Sunday in San Telmo. The neighborhood transforms itself... from sleepy and slightly worn around the edges to the most bustling barrio in BsAs. The cops block off Defensa street so tourists, street performers, tango dancers, vendors and, well, more cops can flood the cobblestoned corridor for more than a mile.



At the center of it all is Plaza Dorrego, legendary home of sexy outdoor Tango exhibitions. All right, someone needs to update the guide book.



Lomito... aka steak sandwich. 11 pesos ($3.49). Basically, two pieces of toast and a hunk of steak. No condiments in sight. My kind of meal.



Street performers aren't usually my bag, but some of the ensembles were actually pretty dang good. Liz almost bought their CD.







One downside to living in San Telmo is that most of the grocery stores within walking distance suck. It's especially lame as we are hoping to cook a decent percentage of our meals at home. But while these stores may not have, say, saffron, yeast, real olive oil, Saran Wrap or any of the other fancy-pants items we find ourselves wanting, one thing they have in spades is cheap booze.

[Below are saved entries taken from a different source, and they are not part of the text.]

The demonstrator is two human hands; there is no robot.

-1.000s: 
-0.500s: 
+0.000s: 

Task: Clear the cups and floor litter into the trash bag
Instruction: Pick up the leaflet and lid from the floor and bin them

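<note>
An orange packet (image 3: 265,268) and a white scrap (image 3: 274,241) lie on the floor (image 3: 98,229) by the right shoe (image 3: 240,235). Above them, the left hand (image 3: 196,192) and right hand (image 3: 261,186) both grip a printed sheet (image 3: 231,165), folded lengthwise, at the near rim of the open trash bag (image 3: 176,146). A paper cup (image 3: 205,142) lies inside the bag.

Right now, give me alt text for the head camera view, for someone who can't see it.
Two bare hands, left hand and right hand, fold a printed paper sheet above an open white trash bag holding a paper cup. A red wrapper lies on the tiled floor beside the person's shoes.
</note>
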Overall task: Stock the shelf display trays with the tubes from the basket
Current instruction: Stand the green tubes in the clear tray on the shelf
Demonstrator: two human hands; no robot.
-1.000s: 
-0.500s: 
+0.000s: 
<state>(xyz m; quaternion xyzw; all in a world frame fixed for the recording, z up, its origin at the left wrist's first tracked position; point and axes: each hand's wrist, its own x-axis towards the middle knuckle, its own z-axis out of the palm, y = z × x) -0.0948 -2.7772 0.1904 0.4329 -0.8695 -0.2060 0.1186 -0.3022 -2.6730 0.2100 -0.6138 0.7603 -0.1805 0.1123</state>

When the most expensive liter of vodka available is $3.61 US (divide pesos by 3.15 to get the US price), you know you're bargain shopping.



One of our first homemade dinners: Butternut squash risotto with pancetta. It doesn't look great and, again, the photo is lacking, but this actually turned out really well.



Dog-walkers are a common sight here in Buenos Aires. As are the dogs' leavings; the dog walkers aren't required to pick up after their clients.



Things can get a little hairy when you're trying to walk eleven 50-pound dogs at once.



Cementerio de la Recoleta, filled with the decaying corpses of some of Buenos Aires' most prominent former citizens.



I had low expectations... it's a popular tourist site, and looking at a bunch of gravestones didn't sound all that appealing to me. But the place is actually really impressive.



Most of the tombs are huge, some have an upstairs, and almost all of them have catacombs. Many are bigger than hotel rooms I've stayed in.



With a prime location in the middle of Recoleta, the cemetary is reserved for the truly elite (aka rich). But the economic crisis of 2001 affected even some of the old-money families, who could no longer afford to maintain their family plots here.

So among the towering marble and granite tombs, you'll see a few that have fallen into total disrepair, with shattered glass, litter... even this!



Catacombs beneath one poorly maintained tomb.



The rest of the place is magnificent.



And here's Evita's final resting spot.



On a mission to find and purchase a pair of basketball shorts, Liz and I happened into a fancy movie theater complex in the Recoleta neighborhood, complete with arcade. I convinced her to play some air hockey and whack-a-mole.



El Ateneo, a bookstore rivaling Powell's in cool factor if not in selection.






Liz tries a "submarino," basically a cup of hot milk with a chocolate bar in it.



A view of our apartment from the patio.



One of the things I've been missing passionately: Homemade french bread with artisan salami. Yep, it's good to be in a place with a kitchen.



That wraps it up for now. This week we may begin volunteering at a program called L.I.F.E. in Recoleta, and I will definitely conclude my search for a venue in which to play basketball to offset the immense amount of steak, wine and salami I am consuming. Ciao!

1 comment:

Chris Harder said...

You obviously have not had steak in Nebraska with my in-laws.